Task directions: Transcribe, word for word and without additions, each line below from the one containing "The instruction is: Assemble" through the one containing "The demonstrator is", both ends included.

Information supplied:
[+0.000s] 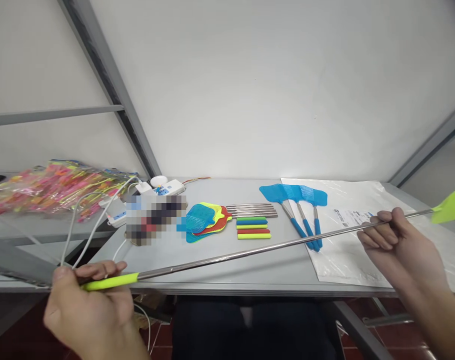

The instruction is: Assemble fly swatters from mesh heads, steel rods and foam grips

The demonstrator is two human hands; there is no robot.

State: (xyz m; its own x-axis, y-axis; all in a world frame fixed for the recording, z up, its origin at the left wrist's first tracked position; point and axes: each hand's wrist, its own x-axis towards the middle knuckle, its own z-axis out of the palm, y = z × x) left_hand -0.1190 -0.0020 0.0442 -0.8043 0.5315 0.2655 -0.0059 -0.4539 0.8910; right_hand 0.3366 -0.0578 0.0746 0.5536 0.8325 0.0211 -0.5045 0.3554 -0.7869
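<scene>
A fly swatter (227,257) with a long, extended metal rod stretches across the view between my two hands. My left hand (94,310) is closed around its yellow-green grip at the lower left. Near the swatter's yellow-green head (450,205), my right hand (403,250) pinches the metal rod. Behind the rod lie loose swatter heads (207,222) in blue, yellow and red, overlapping one another. Beside them are several metal rods (252,210) in a row and coloured grip sleeves (253,233). Farther right rest 3 blue fly swatters (302,215) with short rods, fanned out.
A white plastic mailer bag (347,200) with a label covers the table's right side. At the left are a power strip (171,187), white cables (88,235) and a blurred patch. Colourful plastic-wrapped packets (62,190) lie farther left, past a grey metal frame post (118,90).
</scene>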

Exercise response:
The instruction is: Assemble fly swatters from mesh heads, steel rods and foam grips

The demonstrator is two human hands; there is no robot.

Nothing else remains in this exercise.